> **What to do**
Transcribe only the lines of the listing below from the one holding "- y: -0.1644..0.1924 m" through the one holding "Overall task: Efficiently", inclusive, without any change.

╭─ Dataset records

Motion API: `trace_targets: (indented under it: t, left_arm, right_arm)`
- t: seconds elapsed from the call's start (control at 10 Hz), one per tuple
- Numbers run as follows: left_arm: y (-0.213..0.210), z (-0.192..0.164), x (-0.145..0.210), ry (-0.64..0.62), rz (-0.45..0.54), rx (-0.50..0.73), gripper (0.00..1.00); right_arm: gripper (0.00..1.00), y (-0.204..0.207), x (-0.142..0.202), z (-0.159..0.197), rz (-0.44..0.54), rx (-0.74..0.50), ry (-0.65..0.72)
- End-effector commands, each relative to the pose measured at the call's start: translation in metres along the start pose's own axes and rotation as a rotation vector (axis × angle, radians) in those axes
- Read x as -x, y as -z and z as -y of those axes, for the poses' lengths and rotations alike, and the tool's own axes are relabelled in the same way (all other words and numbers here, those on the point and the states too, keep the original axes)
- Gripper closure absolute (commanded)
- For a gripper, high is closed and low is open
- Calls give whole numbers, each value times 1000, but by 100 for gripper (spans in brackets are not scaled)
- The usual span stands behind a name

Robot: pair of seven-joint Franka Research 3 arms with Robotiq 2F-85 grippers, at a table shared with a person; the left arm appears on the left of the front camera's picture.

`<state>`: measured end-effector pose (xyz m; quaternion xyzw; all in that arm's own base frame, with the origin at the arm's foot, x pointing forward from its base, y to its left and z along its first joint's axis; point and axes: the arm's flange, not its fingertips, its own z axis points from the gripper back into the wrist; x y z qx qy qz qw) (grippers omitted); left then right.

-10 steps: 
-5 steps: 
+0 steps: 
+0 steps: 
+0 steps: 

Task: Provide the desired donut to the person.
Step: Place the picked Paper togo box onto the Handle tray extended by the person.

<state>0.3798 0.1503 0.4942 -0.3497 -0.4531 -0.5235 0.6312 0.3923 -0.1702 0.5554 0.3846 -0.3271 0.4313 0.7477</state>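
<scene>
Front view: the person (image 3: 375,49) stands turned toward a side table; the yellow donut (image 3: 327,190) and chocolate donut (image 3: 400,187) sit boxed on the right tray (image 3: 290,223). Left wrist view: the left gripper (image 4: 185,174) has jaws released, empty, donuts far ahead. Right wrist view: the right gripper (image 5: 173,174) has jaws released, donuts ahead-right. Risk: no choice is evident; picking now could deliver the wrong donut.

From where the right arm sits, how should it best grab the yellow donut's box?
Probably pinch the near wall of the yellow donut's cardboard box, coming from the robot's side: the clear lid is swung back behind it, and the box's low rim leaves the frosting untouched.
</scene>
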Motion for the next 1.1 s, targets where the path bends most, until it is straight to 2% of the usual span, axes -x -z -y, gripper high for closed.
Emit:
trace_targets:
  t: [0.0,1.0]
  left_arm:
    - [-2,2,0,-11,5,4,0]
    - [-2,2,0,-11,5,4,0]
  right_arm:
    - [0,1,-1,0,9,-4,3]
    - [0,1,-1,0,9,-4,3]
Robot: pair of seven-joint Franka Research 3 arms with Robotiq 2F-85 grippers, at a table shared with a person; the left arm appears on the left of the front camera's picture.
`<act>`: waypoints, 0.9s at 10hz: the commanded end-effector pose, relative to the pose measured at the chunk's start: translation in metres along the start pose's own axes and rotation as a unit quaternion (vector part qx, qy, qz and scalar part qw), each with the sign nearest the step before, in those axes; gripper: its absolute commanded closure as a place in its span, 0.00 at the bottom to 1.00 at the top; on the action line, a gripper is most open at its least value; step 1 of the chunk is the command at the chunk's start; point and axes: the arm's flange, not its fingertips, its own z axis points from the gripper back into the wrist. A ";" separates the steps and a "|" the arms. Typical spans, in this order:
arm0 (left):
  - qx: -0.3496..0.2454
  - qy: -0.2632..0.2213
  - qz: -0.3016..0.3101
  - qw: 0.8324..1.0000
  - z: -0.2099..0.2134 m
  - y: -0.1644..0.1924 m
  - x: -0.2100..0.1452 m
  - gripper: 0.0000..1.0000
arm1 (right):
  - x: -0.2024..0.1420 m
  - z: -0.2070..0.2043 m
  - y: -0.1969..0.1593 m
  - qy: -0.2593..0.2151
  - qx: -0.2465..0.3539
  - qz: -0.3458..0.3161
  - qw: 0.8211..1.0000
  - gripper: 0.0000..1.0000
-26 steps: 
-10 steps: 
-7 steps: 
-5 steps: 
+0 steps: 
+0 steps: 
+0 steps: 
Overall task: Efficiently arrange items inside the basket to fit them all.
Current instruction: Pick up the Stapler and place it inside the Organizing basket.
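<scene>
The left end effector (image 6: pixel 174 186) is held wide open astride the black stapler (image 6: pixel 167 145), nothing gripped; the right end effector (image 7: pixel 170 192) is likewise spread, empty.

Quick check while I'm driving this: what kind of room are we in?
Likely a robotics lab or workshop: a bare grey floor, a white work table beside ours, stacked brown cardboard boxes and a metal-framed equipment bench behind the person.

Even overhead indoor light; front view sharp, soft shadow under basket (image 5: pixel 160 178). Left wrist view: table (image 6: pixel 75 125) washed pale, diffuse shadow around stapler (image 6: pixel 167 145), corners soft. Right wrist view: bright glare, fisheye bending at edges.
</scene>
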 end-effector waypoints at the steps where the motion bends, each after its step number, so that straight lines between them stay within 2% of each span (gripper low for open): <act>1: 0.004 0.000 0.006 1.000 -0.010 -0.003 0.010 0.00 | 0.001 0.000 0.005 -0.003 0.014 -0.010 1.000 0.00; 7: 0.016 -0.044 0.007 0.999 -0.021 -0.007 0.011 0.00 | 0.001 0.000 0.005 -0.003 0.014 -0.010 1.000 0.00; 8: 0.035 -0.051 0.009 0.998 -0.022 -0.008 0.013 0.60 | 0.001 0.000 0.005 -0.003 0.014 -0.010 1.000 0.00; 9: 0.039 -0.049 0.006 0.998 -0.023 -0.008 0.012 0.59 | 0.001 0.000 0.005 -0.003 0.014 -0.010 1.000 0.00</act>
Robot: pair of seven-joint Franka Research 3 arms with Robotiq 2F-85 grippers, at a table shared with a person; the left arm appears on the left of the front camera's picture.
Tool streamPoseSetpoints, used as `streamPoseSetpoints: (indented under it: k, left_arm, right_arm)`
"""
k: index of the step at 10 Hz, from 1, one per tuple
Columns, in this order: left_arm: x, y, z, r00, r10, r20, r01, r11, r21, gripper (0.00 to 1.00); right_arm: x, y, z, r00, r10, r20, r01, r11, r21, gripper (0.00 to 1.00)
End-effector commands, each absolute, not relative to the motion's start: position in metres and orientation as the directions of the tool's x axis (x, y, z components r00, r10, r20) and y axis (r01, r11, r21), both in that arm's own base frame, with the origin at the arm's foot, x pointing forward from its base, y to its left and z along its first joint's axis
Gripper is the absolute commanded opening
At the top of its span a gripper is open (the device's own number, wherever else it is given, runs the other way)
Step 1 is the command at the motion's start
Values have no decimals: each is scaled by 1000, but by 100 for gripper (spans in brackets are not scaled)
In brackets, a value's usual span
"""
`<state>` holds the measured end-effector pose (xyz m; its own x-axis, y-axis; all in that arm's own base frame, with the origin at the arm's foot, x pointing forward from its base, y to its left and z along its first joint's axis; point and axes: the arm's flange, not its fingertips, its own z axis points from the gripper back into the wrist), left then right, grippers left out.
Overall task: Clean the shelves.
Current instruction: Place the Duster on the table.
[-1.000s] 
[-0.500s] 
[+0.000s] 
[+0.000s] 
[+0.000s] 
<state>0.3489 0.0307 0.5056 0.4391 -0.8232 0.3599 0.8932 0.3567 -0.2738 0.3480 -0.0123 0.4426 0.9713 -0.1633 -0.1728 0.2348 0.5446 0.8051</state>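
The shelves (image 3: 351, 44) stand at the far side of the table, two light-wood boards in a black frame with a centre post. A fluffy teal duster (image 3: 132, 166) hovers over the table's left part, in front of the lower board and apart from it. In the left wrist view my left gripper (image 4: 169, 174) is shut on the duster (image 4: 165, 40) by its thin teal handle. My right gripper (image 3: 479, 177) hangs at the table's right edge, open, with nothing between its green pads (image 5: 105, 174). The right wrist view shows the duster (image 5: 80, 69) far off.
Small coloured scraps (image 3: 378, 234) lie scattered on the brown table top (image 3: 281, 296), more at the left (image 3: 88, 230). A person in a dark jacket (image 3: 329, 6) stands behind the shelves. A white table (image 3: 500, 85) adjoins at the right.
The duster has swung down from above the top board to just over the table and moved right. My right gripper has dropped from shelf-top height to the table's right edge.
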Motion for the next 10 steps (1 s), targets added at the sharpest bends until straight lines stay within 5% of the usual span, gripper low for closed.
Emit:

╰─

> **Result for this exercise**
  - y: -0.1644..0.1924 m
  - x: -0.2100..0.1452 m
  - gripper: 0.0000..1.0000
arm1 (right):
  - x: -0.2024..0.1420 m
  - z: -0.2070..0.2043 m
  - y: -0.1969..0.1593 m
  - qy: -0.2593..0.2151
  - qx: -0.2465..0.3539
  - qz: -0.3458..0.3161
  - qw: 0.8211..1.0000
  - gripper: 0.0000..1.0000
-26 steps: 
-10 steps: 
-7 steps: 
-5 steps: 
+0 steps: 
+0 steps: 
+0 steps: 
Overall task: Efficiently arrange items inside the basket to fit them all.

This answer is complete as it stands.